Plans floated to potentially convert Soccer City into 1 500-bed Covid-19 medical facility

22nd April 2020 By: Donna Slater - Features Deputy Editor and Chief Photographer

Plans floated to potentially convert Soccer City into 1 500-bed Covid-19 medical facility

FNB Soccer City Stadium

Architecture studio Boogertman and Partners, in association with healthcare design architects Geyser Hahn, have drawn up plans for design and support services to convert the Johannesburg FNB Soccer City Stadium into a 1 500-bed temporary severe acute respiratory infections treatment centre.

The Soccer City proposal is in response to a brief from private infrastructure company Blue IQ, which is responding to a Department of Health and regional government call for proposals for emergency facility solutions.

A dedicated team of professionals including architects, hospital design specialists and interior and urban designers responded to a 72-hour turnaround brief, on March 28, to propose a design to potentially turn the stadium into a field hospital.

The decision on whether it goes ahead rests on domestic infection rates and a call from government on whether it will require a facility this size.

The team worked in lockdown and used digital communication platform Zoom for design collaborations. While responding with urgency to prepare for the situation that would emerge with a fast infection rate which could overwhelm the existing Gauteng health infrastructure, they took care to work with international and local best practice guidelines.

From the World Health Organisation, to the requirements of national and provincial departments of health and consulting with peers in the UK preparing similar facilities, the team gathered insight and learnings while prototyping solutions.

The final proposal is a holistic solution that includes adjusting a UK National Health Service patient flow process from admission to treatment and escalation to intensive care unit wards if needed, right through to mortuaries and provisions for the safety, protection and rest areas for medical staff.

Provision of facilities for patients was divided into three categories of risk with the appropriate shielding and cubicles used for those with the highest need of care and intubation with beds and less intensive medical facilities provided for patients who needed to be monitored to assess their level of response to the Covid-19 infection.

The final scheme in the field hospital proposal accommodates a minimum of 1 500 beds. It is engineered for the best safety possible while accommodating the high volume of patients, medical specialists, support staff and vendors of up to over 4 500 people daily if the facility operates at full capacity.

The partnership notes that a stadium designed for large volumes of segregated audiences to move swiftly within defined areas (players, spectators, media, VIPs and vendors) lends itself well to creating space for patients, medical staff and suppliers to move through a treatment system while keeping the distance needed to reduce the risk of increased infection.

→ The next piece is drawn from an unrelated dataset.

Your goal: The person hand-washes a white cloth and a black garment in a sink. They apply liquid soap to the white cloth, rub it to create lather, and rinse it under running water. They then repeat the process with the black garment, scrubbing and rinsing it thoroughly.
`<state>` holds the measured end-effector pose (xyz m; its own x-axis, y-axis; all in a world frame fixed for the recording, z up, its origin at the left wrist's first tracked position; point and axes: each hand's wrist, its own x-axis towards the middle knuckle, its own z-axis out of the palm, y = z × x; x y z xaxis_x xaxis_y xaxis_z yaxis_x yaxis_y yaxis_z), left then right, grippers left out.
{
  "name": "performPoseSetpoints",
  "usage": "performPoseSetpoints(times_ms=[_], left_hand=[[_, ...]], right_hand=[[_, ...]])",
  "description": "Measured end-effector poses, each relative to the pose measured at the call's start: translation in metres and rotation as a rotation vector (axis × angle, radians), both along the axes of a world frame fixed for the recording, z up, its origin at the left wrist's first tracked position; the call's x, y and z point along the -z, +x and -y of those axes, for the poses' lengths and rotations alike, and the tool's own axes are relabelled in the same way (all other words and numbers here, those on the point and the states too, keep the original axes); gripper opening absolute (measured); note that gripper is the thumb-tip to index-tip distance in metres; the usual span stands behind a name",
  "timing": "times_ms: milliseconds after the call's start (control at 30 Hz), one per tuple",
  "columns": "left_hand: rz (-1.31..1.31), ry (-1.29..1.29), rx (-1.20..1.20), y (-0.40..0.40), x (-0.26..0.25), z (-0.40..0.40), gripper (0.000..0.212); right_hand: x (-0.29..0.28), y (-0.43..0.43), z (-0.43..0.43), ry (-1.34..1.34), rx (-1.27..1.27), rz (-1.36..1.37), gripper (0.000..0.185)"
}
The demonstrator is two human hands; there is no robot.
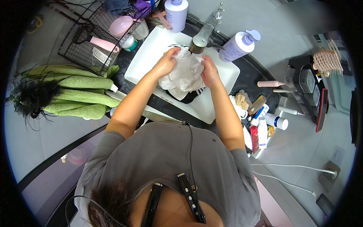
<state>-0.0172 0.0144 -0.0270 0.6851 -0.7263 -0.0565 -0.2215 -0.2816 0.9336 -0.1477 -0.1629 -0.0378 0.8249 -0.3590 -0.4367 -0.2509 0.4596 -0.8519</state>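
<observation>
A wet white garment [184,72] hangs bunched between my two hands over a white washbasin [224,75]. My left hand [166,64] grips its upper left edge, while my right hand [210,71] pinches it at the right. Both hands look wet. Beneath the white cloth, black fabric with white stripes [190,97] lies in the basin; most of it is hidden. Just above the cloth is the metal faucet [200,41], its spout pointing down between my hands. I cannot tell whether water is running.
White pump bottles with lilac tops stand left [176,15] and right [237,46] of the faucet. A black wire basket [93,45] and green towels [82,93] are on the left. Several tubes and bottles [262,124] crowd the right corner, below a wall rack [303,85] with a hairbrush [327,61].
</observation>
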Motion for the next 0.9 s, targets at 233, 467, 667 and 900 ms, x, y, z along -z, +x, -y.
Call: performPoseSetpoints(times_ms=[233, 467, 667, 900], left_hand=[[0.027, 0.367, 0.645, 0.019, -0.075, 0.014, 0.045], [-0.477, -0.544, 0.059, 0.024, -0.143, -0.018, 0.031], [-0.590, -0.595, -0.214, 0.037, -0.149, -0.029, 0.023], [-1.044, -0.175, -0.176, -0.017, -0.028, 0.021, 0.055]], right_hand=[[-0.068, 0.001, -0.014, -0.010, -0.262, 0.215, 0.039], [-0.046, -0.009, -0.018, -0.618, -0.617, 0.021, 0.058], [-0.048, -0.017, 0.011, -0.034, -0.136, 0.251, 0.039], [-0.046, 0.005, -0.061, -0.199, 0.014, 0.189, 0.019]])
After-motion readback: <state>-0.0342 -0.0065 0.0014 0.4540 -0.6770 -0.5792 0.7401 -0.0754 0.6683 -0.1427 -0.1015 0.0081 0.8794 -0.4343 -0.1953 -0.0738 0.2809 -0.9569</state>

From basement level, to the upper suite levels, each tier of the stadium was assigned a role in the flow of treatment, from testing and patient assessment, to high care in intensive care units (ICU).

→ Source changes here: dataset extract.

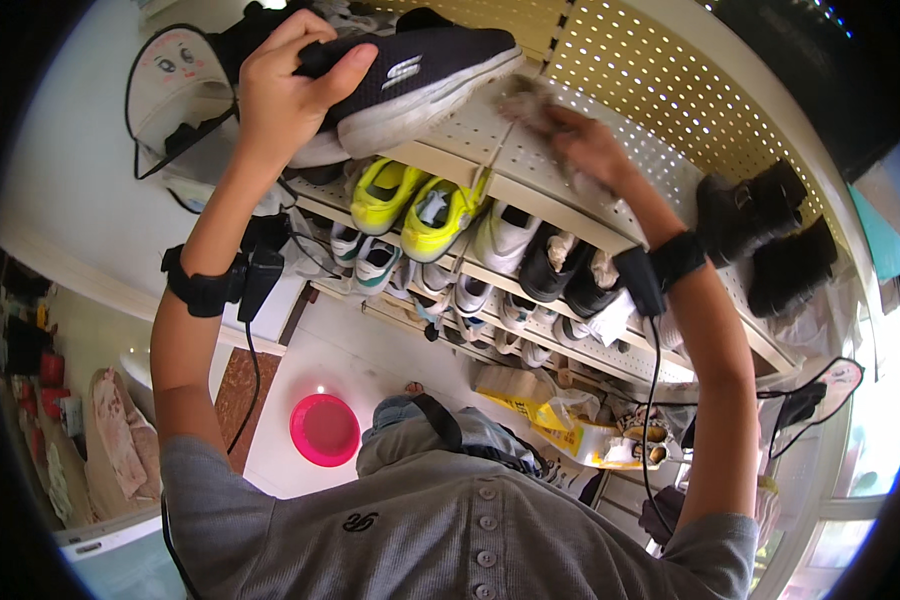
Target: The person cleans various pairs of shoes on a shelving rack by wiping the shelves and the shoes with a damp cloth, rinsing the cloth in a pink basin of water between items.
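Note:
My left hand (292,82) grips a pair of black Skechers shoes (420,71) with thick white soles by their heel end, above the left part of the upper shelf. To the right, my right hand (589,146) is closed around a crumpled, greyish-brown cloth (529,105), blurred by motion, over the perforated metal shelf (487,142). A band with a black device sits on each forearm. Just below the held shoes, a pair of neon yellow shoes (439,221) stands on the shelf beneath.
Black boots (750,202) stand at the shelf's right end. Lower shelves hold many shoes, including white (504,236) and black (547,262) ones. A pink basin (324,430) is on the floor. Yellow bags (555,412) lie under the shelves. Cables hang from both forearm devices.

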Demonstrator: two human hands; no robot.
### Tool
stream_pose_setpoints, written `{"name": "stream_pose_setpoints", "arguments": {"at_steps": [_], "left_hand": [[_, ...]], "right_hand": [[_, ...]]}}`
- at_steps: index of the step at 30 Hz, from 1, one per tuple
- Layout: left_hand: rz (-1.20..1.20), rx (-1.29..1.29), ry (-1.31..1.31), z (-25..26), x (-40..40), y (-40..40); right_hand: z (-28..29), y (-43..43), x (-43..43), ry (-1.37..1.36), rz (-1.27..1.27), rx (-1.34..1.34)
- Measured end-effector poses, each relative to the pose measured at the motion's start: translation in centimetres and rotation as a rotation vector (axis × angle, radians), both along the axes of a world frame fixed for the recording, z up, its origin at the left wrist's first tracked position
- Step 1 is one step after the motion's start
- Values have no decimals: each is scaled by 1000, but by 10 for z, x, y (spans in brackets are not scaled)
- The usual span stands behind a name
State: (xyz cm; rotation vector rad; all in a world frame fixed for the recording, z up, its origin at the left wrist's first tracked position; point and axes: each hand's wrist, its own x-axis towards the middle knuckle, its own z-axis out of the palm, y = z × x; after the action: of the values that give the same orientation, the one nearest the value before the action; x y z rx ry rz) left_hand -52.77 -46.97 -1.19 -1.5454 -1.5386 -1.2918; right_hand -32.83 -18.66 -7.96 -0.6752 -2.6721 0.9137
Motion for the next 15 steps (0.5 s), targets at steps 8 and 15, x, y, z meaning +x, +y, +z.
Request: {"name": "stream_pose_setpoints", "arguments": {"at_steps": [8,15], "left_hand": [[-182,42,169,11,62,106],[-328,-17,228,-23,138,190]], "right_hand": [[-4,-83,102,233,181,314],[-27,-61,238,275,-140,628]]}}
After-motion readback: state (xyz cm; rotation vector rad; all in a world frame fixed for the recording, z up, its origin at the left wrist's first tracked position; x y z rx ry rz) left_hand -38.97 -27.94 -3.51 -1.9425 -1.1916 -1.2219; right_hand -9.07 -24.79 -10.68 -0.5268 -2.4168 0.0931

Owing to the skill set within the group and the partnerships made over years of project delivery, the design and logistics proposal for Soccer City and an alternate site, Loftus Versfeld, in Pretoria, were ready for presentation by March 31.

Boogertman and Partners director Jean Grobler highlights the combination of the Soccer City original design teams’ knowledge of the stadium through Geyser Hahn health design specialists Bob van Bebber and Henry du Plessis’ and the understanding of the challenges and inputs from Boogertman and Partners' range of design skills partnered with engineers, quantity surveyors and safety specialists.